◆ What is being asked: Using the material below, print the line that contains "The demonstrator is", the line that contains "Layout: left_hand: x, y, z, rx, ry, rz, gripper", and every line in between, exactly and nothing else.

◆ Supplied information:

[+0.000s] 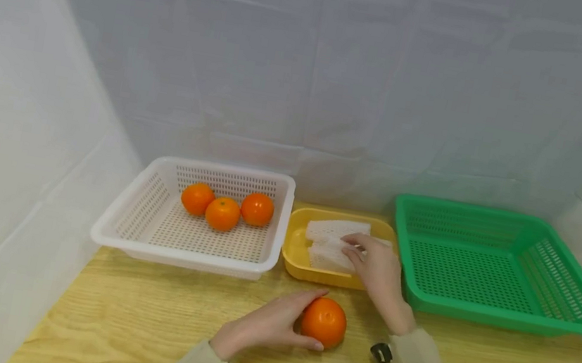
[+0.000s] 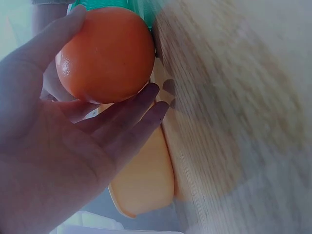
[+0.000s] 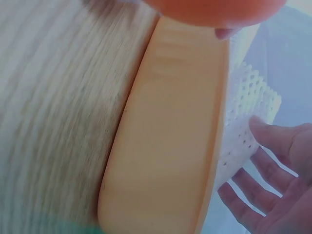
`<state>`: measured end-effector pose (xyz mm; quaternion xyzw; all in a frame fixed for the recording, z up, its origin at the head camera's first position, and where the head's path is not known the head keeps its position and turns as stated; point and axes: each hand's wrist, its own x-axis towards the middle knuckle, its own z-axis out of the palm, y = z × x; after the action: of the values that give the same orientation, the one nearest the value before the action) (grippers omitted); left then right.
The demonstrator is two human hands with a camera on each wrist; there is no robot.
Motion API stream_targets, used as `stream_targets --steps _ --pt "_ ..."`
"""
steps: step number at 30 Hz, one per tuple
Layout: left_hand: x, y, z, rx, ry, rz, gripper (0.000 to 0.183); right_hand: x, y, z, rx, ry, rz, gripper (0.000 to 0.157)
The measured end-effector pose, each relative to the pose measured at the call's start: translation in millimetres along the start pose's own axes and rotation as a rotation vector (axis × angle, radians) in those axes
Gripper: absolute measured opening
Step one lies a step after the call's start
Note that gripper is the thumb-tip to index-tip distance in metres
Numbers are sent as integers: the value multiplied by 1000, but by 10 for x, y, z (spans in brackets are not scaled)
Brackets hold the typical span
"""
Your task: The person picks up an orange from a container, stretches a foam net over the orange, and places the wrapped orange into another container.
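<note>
My left hand [image 1: 276,319] grips an orange [image 1: 324,322] low over the wooden table, thumb on the near side and fingers round the far side. In the left wrist view the orange [image 2: 108,54] sits between thumb and fingers. My right hand [image 1: 376,269] reaches into a yellow tray [image 1: 293,264] holding white foam fruit nets [image 1: 340,227]. Its thumb and fingertips pinch one net [image 3: 239,131], which rises above the tray's rim in the right wrist view.
A white basket [image 1: 115,229] with three oranges [image 1: 222,214] stands left of the yellow tray. On its right is a green basket [image 1: 483,313]. White sheeting [image 1: 310,69] hangs behind and at both sides of the wooden table [image 1: 129,321].
</note>
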<state>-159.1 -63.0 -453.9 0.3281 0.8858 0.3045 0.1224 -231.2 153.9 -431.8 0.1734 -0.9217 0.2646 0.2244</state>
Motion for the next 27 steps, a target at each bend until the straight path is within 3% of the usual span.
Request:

◆ Answer section:
The demonstrator is two human hands with a camera on each wrist; there is no robot.
Motion API stream_targets, used as `stream_targets --steps _ --pt "_ ..."`
"""
steps: step number at 30 Hz, one per tuple
Layout: left_hand: x, y, z, rx, ry, rz, gripper (0.000 to 0.183); right_hand: x, y, z, rx, ry, rz, gripper (0.000 to 0.157)

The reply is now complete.